The city’s Office of Economic Development, or OED, presented to the council a set of proposals to promote small businesses. OED developed these findings through outreach to small businesses throughout the city. The proposals include increasing support for businesses navigating the permitting process and modifying the zoning ordinance to support local businesses.
According to OED, small businesses — meaning those that employ 50 employees or fewer — also account for 41 percent of all jobs in the city.
The council expressed support for the protection of small businesses and unanimously voted to adopt an administrative strategic plan in the special meeting.
“The small businesses in Berkeley define the character of our town,” Councilmember Susan Wengraf said at the meeting. “We really need to figure out how to support them because they’re struggling.”
In OED’s presentation, city Director of Economic Development Jordan Klein highlighted three primary issues that small businesses are currently facing: city engagement, neighborhood conditions and business costs. In addition to pressure from the Bay Area housing crisis, small businesses also face competition from the internet and larger stores.
“We can combat the inaccurate perception that Berkeley is hostile to small businesses,” Klein said at the meeting.
Other council members, including Councilmember Lori Droste, voiced their support for OED’s efforts to promote small businesses. Droste encouraged Berkeley residents to shop at local businesses rather than online in order to contribute to the community.
Berkeley resident Kelly Hammargren said during public comment that she was surprised OED and the council did not discuss the cost of rent for small businesses. Councilmember Kriss Worthington also voiced his disappointment about the absence of discussion of parking issues that affect private businesses.
Klein added that OED is looking to make changes that align with the newly adopted Berkeley Strategic Plan for the 2018-19 fiscal year, such as improving outreach and communication with small businesses.
The strategic plan, which was adopted at the meeting, outlines various administrative priorities for city staff, such as the implementation of transitional housing and supportive services for small businesses.

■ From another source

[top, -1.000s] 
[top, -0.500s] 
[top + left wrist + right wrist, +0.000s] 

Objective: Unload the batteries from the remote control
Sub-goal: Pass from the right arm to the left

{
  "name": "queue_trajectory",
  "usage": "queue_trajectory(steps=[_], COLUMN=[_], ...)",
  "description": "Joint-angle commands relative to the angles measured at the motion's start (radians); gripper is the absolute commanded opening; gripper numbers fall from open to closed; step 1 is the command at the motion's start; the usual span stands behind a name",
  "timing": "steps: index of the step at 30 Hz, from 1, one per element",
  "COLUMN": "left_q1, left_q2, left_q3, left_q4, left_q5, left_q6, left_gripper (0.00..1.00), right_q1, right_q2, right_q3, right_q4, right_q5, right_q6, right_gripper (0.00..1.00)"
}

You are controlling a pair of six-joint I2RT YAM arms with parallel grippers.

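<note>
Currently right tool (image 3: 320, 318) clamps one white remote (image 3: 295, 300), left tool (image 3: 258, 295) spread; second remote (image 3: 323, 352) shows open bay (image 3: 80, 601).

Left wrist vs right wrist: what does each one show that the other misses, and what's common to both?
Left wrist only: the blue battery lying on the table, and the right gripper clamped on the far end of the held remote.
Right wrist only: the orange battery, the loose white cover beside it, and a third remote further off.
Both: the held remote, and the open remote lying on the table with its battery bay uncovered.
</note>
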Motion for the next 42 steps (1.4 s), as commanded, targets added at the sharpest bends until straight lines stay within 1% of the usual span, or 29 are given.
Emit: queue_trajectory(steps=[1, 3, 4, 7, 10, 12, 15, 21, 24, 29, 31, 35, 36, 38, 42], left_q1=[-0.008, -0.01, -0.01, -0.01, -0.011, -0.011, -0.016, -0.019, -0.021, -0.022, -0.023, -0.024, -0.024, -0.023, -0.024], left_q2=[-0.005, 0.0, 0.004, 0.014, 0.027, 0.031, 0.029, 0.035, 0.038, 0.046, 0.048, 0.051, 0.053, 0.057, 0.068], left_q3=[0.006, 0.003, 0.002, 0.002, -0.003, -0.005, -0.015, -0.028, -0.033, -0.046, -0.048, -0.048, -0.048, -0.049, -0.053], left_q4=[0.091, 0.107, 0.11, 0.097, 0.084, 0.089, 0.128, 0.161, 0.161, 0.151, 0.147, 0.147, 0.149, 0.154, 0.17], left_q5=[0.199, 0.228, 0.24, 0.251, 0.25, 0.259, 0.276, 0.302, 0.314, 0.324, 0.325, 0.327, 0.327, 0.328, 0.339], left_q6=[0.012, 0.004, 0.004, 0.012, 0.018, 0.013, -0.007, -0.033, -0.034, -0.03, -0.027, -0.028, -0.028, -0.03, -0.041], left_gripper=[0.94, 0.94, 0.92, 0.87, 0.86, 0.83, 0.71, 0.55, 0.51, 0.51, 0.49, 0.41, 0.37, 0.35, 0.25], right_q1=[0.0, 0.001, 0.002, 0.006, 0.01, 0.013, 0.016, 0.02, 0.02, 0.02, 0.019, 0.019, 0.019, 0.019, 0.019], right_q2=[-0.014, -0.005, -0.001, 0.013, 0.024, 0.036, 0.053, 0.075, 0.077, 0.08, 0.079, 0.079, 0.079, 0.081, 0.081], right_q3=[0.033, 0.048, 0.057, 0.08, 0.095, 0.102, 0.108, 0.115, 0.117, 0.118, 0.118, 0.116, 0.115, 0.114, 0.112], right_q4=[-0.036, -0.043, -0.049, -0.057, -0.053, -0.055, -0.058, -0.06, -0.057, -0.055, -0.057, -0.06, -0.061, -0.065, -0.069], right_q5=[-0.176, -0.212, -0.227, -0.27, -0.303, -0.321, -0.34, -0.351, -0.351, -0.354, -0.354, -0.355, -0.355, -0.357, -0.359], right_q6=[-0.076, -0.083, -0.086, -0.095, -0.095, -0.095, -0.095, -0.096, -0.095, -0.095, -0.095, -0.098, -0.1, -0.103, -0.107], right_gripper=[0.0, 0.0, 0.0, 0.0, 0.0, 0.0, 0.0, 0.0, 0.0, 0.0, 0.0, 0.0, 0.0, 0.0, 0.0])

“I think (the plan) will help us to clearly articulate our goals and our priorities in one place, at one time,” City Manager Dee Williams-Ridley said at the meeting.
Mayor Jesse Arreguín, along with several council members, expressed optimism about the comprehensive nature of the plan and gratitude to Williams-Ridley for her leadership. At the meeting, Droste called the plan “ambitious,” Councilmember Ben Bartlett referred to it as “tremendous,” and Worthington cited the plan as a “powerful and effective list.”
Wengraf, however, expressed concern about the city staff’s ability to manage the workload outlined in the plan, especially if priorities continue to be added.
Arreguín added that 600 staff members were consulted in the creation of the plan.
“This is really the product of the work of our staff and really reflects the values and priorities of the Berkeley community,” Arreguín said at the meeting.